● Task brief
Where in the data does the word "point" appear? Find those lines and copy them.

● Information provided
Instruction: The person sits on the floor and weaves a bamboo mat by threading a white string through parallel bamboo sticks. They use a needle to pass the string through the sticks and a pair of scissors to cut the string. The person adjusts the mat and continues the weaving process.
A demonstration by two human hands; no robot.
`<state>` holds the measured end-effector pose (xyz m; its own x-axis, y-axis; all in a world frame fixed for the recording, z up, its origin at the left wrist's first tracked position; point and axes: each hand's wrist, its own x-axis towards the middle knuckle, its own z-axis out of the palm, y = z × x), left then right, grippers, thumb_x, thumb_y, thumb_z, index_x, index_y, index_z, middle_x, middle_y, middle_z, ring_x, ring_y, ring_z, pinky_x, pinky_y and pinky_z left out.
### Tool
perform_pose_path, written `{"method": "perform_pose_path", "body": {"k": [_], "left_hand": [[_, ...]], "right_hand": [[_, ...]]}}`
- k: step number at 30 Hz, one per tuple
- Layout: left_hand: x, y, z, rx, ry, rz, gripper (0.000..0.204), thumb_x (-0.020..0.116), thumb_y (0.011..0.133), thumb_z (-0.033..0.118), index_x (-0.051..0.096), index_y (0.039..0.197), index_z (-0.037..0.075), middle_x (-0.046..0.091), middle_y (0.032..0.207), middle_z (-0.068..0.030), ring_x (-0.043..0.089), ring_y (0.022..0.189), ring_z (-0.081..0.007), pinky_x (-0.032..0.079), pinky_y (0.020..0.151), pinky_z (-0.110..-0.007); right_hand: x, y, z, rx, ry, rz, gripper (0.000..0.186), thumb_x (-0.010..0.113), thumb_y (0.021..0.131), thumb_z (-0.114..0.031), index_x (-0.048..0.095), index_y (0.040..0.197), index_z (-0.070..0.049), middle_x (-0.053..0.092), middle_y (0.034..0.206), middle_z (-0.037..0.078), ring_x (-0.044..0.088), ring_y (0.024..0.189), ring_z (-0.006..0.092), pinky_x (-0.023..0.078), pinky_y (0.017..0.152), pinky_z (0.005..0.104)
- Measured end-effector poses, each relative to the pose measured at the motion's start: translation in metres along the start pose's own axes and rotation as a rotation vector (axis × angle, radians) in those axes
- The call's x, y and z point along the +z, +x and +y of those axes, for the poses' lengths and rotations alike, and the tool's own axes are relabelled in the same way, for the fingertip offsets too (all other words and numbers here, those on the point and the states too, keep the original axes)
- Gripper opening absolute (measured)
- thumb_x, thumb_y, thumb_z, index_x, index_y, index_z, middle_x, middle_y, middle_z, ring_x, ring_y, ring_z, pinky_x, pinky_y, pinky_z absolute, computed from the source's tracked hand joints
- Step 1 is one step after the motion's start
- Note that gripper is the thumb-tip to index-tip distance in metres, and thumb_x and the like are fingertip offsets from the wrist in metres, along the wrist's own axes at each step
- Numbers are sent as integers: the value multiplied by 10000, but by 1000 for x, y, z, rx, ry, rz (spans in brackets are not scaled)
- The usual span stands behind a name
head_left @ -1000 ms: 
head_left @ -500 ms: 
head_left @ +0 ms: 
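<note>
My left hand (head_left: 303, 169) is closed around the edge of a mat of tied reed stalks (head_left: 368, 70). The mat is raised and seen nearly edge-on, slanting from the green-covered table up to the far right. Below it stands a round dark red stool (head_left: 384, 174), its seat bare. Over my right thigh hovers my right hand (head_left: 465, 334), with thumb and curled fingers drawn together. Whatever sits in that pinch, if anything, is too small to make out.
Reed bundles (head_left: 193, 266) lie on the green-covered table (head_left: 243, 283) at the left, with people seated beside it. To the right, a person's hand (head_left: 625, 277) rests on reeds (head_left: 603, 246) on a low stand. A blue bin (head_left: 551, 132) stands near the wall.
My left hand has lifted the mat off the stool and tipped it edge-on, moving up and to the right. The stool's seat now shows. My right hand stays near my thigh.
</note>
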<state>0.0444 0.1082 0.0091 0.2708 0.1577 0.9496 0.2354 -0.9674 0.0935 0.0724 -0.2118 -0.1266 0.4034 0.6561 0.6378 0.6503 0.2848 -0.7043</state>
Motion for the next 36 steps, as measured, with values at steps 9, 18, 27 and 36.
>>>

● Answer to the problem
`<state>` holds the measured end-effector pose (xyz m; its own x-axis, y-axis; all in a world frame fixed for the recording, z up, its origin at the left wrist's first tracked position; point and axes: each hand's wrist, its own x-axis towards the middle knuckle, its own z-axis out of the palm, y = z × x), left then right, grippers, thumb_x, thumb_y, thumb_z, index_x, index_y, index_z, middle_x, middle_y, middle_z, ring_x, ring_y, ring_z, pinky_x, pinky_y and pinky_z left out.
- The call's x, y and z point along the +z, +x and +y of those axes, for the poses' lengths and rotations alike, and the tool's own axes are relabelled in the same way, for the fingertip offsets too (all other words and numbers here, those on the point and the states too, keep the original axes)

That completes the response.